> _WORK REQUEST_
Transcribe all the entries word for word, skipping the pictures.

Source records:
_ _ _ _

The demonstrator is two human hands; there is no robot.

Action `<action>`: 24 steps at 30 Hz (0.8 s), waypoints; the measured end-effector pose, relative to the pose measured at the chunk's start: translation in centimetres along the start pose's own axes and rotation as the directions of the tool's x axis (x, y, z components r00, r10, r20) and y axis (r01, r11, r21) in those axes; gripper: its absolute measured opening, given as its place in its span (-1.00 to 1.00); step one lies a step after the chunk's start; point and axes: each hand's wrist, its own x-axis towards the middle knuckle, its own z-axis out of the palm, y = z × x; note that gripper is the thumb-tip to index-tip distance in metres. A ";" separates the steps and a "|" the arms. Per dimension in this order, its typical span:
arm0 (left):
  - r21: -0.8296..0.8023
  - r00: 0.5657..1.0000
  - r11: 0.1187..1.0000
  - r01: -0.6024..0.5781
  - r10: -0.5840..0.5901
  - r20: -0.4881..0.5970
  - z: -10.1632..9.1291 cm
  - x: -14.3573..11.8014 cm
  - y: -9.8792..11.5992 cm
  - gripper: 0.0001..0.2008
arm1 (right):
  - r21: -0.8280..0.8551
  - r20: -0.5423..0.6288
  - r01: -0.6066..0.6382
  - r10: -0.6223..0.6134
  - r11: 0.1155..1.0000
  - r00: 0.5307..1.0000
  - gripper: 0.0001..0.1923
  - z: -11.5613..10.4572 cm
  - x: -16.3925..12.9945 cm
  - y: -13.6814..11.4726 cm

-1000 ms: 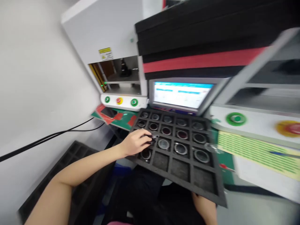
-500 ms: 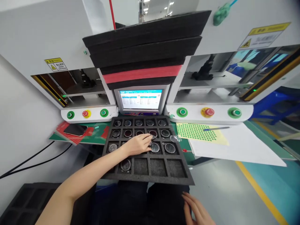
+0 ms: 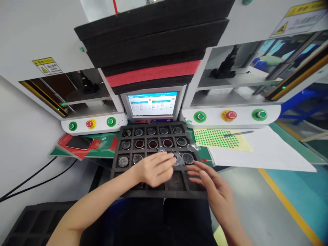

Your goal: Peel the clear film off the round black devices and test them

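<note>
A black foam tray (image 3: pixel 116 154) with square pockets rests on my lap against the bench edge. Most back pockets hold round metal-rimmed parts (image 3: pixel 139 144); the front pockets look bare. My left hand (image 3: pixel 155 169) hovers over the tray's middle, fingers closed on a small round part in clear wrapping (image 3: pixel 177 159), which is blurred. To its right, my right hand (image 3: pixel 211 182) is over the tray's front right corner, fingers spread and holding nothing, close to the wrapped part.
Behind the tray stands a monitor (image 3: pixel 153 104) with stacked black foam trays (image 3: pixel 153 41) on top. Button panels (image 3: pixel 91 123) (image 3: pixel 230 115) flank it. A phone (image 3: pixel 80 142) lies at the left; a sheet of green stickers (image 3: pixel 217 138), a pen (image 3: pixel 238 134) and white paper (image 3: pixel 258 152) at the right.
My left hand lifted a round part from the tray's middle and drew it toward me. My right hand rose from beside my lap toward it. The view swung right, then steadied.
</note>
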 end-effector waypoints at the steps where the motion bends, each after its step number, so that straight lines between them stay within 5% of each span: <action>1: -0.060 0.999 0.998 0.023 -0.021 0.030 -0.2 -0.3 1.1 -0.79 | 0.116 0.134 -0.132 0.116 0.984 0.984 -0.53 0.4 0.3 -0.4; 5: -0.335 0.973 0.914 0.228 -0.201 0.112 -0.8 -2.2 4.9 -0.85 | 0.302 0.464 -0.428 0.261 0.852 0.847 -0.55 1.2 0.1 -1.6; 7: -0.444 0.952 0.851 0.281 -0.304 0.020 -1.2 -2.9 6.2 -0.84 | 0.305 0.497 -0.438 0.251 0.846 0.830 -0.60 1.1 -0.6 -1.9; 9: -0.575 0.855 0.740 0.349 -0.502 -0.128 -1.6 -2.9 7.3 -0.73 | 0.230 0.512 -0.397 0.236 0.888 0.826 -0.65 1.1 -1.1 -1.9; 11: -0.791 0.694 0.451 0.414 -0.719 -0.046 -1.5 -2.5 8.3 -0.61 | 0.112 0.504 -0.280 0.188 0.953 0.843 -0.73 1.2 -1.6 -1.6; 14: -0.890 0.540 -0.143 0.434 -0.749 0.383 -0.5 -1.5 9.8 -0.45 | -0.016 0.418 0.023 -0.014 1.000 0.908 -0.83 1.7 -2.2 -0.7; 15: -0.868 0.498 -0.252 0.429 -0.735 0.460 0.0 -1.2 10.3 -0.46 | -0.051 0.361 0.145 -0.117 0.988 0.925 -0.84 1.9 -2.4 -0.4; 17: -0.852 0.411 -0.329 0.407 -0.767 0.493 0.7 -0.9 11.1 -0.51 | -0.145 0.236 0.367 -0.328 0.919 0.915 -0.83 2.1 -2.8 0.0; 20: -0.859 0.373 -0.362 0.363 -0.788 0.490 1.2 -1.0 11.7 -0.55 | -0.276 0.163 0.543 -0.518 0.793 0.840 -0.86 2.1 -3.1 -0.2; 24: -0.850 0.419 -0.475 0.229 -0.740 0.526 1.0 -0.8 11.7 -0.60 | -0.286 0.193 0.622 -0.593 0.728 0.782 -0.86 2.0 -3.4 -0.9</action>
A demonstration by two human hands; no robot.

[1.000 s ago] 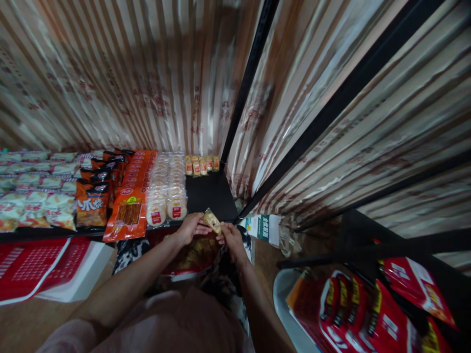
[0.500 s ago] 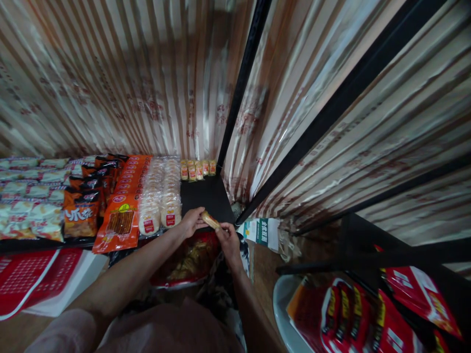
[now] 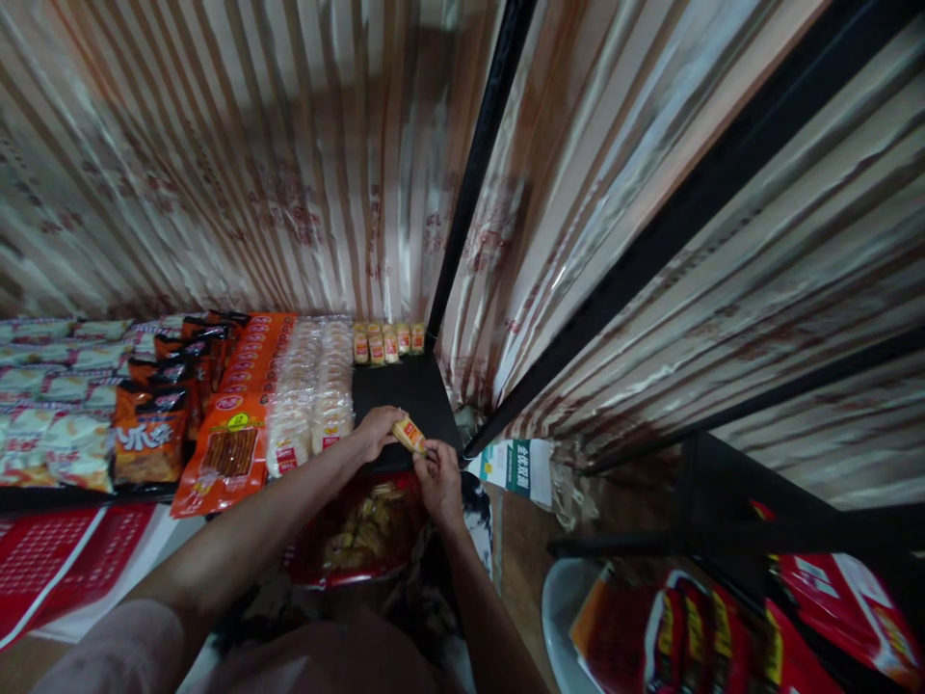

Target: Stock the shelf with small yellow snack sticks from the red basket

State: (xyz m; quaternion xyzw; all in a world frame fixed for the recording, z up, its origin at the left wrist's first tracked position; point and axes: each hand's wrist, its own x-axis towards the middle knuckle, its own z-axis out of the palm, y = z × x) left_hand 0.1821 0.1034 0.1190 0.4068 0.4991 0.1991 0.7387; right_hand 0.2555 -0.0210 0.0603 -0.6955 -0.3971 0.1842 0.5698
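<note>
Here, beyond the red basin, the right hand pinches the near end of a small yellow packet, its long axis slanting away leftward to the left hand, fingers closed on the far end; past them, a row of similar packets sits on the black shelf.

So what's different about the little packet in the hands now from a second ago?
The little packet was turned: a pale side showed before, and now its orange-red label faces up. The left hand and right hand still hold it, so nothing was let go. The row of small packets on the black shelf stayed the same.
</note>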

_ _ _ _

> _ANSWER TO THE EXERCISE_
The demonstrator is two human hands; there is no robot.

Action `<action>`: 24 steps at 30 Hz (0.8 s), waypoints; the measured end-effector pose, relative to the pose measured at the chunk's start: translation in centimetres along the start pose's own axes and rotation as the directions of the tool's x axis (x, y, z components r00, r10, r20) and y axis (r01, r11, r21) in those axes; gripper: its absolute measured opening, given as its place in its span (-1.00 to 1.00); step one lies a step after the chunk's start; point and axes: each hand's wrist, its own x-axis towards the middle knuckle, its own z-axis out of the palm, y = z × x; note that gripper is the thumb-tip to index-tip distance in metres. A ";" separates the steps and a "|" the arms. Per dimension in this order, its typical span:
arm0 (left):
  - r21: -0.8296..0.8023
  - r00: 0.5657..1.0000
  - r11: 0.1187..1.0000
  - r01: -0.6024..0.5781
  - r10: -0.5840..0.5901
  - r20: -0.4881..0.5970
  - z: -10.1632..9.1291 cm
  - x: -14.3573..11.8014 cm
  - y: -9.8792..11.5992 cm
  - gripper: 0.0001..0.2008
arm1 (right):
  - r21: -0.8280..0.8551
  - r20: -0.5423..0.6288
  - r01: -0.6066..0.6382
  - r10: -0.6223..0.6134
  - r11: 0.1155..1.0000
  - r00: 0.5307..1.0000
  - gripper: 0.0001..0.1923
  - z: -11.5613..10.4572 cm
  - x: -16.3925..12.9945 cm
  - y: -13.6814..11.4726 cm

-1000 ms: 
-500 ms: 
+0 ms: 

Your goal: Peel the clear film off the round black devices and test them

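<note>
A black foam tray (image 3: pixel 116 154) with square pockets rests on my lap against the bench edge. Most back pockets hold round metal-rimmed parts (image 3: pixel 139 144); the front pockets look bare. My left hand (image 3: pixel 155 169) hovers over the tray's middle, fingers closed on a small round part in clear wrapping (image 3: pixel 177 159), which is blurred. To its right, my right hand (image 3: pixel 211 182) is over the tray's front right corner, fingers spread and holding nothing, close to the wrapped part.
Behind the tray stands a monitor (image 3: pixel 153 104) with stacked black foam trays (image 3: pixel 153 41) on top. Button panels (image 3: pixel 91 123) (image 3: pixel 230 115) flank it. A phone (image 3: pixel 80 142) lies at the left; a sheet of green stickers (image 3: pixel 217 138), a pen (image 3: pixel 238 134) and white paper (image 3: pixel 258 152) at the right.
My left hand lifted a round part from the tray's middle and drew it toward me. My right hand rose from beside my lap toward it. The view swung right, then steadied.
</note>
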 end-effector waypoints at the steps where the motion bends, each after its step number, so that straight lines between them stay within 5% of each span: <action>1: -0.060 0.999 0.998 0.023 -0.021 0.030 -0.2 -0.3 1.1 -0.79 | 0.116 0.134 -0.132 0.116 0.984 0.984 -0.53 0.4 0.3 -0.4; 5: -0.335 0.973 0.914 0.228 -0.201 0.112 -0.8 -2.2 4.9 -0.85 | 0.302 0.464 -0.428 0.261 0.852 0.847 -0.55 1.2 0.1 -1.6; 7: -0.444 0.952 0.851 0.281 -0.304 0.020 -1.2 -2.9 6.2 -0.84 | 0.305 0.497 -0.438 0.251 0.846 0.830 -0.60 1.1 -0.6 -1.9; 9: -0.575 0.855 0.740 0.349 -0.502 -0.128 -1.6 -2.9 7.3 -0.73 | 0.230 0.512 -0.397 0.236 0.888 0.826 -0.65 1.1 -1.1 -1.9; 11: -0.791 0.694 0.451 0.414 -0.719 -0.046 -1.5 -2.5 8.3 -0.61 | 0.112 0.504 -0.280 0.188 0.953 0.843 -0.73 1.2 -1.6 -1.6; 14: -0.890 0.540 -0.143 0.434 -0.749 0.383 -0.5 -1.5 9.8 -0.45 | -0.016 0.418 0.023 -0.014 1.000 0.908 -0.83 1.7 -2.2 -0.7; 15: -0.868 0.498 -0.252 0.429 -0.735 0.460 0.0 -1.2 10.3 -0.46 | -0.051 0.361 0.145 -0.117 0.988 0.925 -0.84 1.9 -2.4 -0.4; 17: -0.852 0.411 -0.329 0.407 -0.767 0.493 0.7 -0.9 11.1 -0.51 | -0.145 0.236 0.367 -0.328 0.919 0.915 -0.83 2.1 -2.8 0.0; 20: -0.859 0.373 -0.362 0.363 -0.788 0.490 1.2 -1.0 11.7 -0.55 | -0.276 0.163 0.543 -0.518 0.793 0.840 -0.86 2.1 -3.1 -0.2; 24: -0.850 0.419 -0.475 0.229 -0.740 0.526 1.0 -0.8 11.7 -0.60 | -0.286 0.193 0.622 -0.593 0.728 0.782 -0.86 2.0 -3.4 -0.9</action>
A demonstration by two human hands; no robot.

[1.000 s ago] 
[0.500 s ago] 
[now] 

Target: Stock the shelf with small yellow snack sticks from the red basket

State: (xyz m; quaternion xyzw; all in a world frame fixed for the recording, z up, its origin at the left wrist's first tracked position; point and axes: each hand's wrist, its own x-axis towards the middle knuckle, its own z-axis out of the palm, y = z × x) left_hand 0.1821 0.1034 0.1190 0.4068 0.4991 0.1991 0.7387; right_hand 0.2555 -0.0210 0.0603 -0.6955 -0.3971 0.1842 0.5698
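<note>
Here, beyond the red basin, the right hand pinches the near end of a small yellow packet, its long axis slanting away leftward to the left hand, fingers closed on the far end; past them, a row of similar packets sits on the black shelf.

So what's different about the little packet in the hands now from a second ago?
The little packet was turned: a pale side showed before, and now its orange-red label faces up. The left hand and right hand still hold it, so nothing was let go. The row of small packets on the black shelf stayed the same.
</note>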

The exercise asks for nothing more.